1. Working with RDDs:
   a) Write a Python program to create an RDD from a local data source.
   b) Implement transformations and actions on the RDD to perform data processing tasks.
   c) Analyze and manipulate data using RDD operations such as map, filter, reduce, or aggregate.


In [None]:
from pyspark import SparkContext

sc = SparkContext(appName="RDDExample")

data = [1, 2, 3, 4, 5, 6, 7, 8, 9, 10]

rdd = sc.parallelize(data)

doubled_rdd = rdd.map(lambda x: x * 2)

even_rdd = rdd.filter(lambda x: x % 2 == 0)

sum_result = rdd.reduce(lambda x, y: x + y)

count = rdd.count()

print("Original RDD:", rdd.collect())
print("Doubled RDD:", doubled_rdd.collect())
print("Even Numbers RDD:", even_rdd.collect())
print("Sum of RDD:", sum_result)
print("Count of RDD:", count)


2. Spark DataFrame Operations:
   a) Write a Python program to load a CSV file into a Spark DataFrame.
   b) Perform common DataFrame operations such as filtering, grouping, or joining.
   c) Apply Spark SQL queries on the DataFrame to extract insights from the data.


In [None]:
from pyspark.sql import SparkSession


spark = SparkSession.builder.appName("DataFrameExample").getOrCreate()

df = spark.read.csv("file.csv", header=True, inferSchema=True)

df.show()

filtered_df = df.filter(df["age"] > 30)

grouped_df = df.groupBy("city").count()

df2 = spark.read.csv("other_file.csv", header=True, inferSchema=True)
joined_df = df.join(df2, on="id", how="inner")


df.createOrReplaceTempView("sql_table")
query_result = spark.sql("select * from sql_table where age > 30")

print("Original DataFrame:")
df.show()
print("Filtered DataFrame:")
filtered_df.show()
print("Grouped DataFrame:")
grouped_df.show()
print("Joined DataFrame:")
joined_df.show()
print("Query Result:")
query_result.show()



3. Spark Streaming:
  a) Write a Python program to create a Spark Streaming application.
   b) Configure the application to consume data from a streaming source (e.g., Kafka or a socket).
   c) Implement streaming transformations and actions to process and analyze the incoming data stream.


In [None]:
from pyspark.sql import SparkSession
from pyspark.streaming import StreamingContext
from pyspark.streaming.kafka import KafkaUtils

spark = SparkSession.builder.appName("KafkaStreamingExample").getOrCreate()

# Create a StreamingContext with a batch interval of 1 second
ssc = StreamingContext(spark.sparkContext, 1)

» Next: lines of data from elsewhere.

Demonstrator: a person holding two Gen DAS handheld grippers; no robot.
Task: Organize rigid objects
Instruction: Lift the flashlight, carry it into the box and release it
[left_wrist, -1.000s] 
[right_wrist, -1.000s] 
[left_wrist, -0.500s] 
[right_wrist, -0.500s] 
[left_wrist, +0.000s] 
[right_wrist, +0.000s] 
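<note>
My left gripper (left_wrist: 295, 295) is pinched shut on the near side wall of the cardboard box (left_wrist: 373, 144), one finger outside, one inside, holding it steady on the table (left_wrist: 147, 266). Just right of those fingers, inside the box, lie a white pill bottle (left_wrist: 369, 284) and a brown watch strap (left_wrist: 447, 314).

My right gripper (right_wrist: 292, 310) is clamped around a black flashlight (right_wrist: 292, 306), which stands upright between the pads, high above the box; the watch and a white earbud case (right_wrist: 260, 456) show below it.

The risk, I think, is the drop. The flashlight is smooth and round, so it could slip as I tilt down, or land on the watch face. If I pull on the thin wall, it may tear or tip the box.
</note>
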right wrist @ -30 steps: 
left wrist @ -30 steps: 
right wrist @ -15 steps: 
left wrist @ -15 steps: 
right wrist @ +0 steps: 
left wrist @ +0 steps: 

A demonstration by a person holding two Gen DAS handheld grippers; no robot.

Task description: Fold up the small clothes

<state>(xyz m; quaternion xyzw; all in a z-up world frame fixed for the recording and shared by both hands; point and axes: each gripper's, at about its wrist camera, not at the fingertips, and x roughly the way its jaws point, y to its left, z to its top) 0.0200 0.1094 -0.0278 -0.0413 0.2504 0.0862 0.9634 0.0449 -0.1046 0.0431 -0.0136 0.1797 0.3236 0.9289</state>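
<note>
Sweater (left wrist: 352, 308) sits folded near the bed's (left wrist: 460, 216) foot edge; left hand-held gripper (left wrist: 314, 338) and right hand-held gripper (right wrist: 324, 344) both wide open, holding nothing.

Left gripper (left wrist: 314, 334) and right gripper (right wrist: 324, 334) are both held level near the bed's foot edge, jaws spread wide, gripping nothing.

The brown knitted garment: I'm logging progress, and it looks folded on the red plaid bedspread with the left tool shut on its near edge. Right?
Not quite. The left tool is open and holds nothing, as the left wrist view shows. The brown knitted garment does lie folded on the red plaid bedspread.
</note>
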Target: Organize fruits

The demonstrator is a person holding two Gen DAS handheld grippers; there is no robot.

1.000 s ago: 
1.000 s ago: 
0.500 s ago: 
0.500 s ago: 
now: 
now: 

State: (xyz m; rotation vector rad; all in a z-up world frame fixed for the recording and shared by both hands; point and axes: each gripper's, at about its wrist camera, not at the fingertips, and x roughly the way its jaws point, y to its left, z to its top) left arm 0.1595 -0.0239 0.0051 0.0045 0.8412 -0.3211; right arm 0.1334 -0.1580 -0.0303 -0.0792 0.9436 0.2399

# Configure the application to consume data from a Kafka streaming source
kafka_params = {
    "bootstrap.servers": "localhost:9092",
    "key.deserializer": "org.apache.kafka.common.serialization.StringDeserializer",
    "value.deserializer": "org.apache.kafka.common.serialization.StringDeserializer",
    "group.id": "spark-streaming-consumer"
}

topics = ["my-topic"]

stream = KafkaUtils.createDirectStream(ssc, topics, kafka_params)

# Implement streaming transformations and actions
lines = stream.map(lambda x: x[1])
words = lines.flatMap(lambda line: line.split(" "))
word_counts = words.map(lambda word: (word, 1)).reduceByKey(lambda a, b: a + b)

# Print the word counts
word_counts.pprint()

# Start the streaming context
ssc.start()

# Wait for the streaming to finish
ssc.awaitTermination()


4. Spark SQL and Data Source Integration:
   a) Write a Python program to connect Spark with a relational database (e.g., MySQL, PostgreSQL).
   b)Perform SQL operations on the data stored in the database using Spark SQL.
   c) Explore the integration capabilities of Spark with other data sources, such as Hadoop Distributed File System (HDFS) or Amazon S3.


In [None]:
from pyspark.sql import SparkSession

# Create a SparkSession
spark = SparkSession.builder.appName("SparkSQLExample").getOrCreate()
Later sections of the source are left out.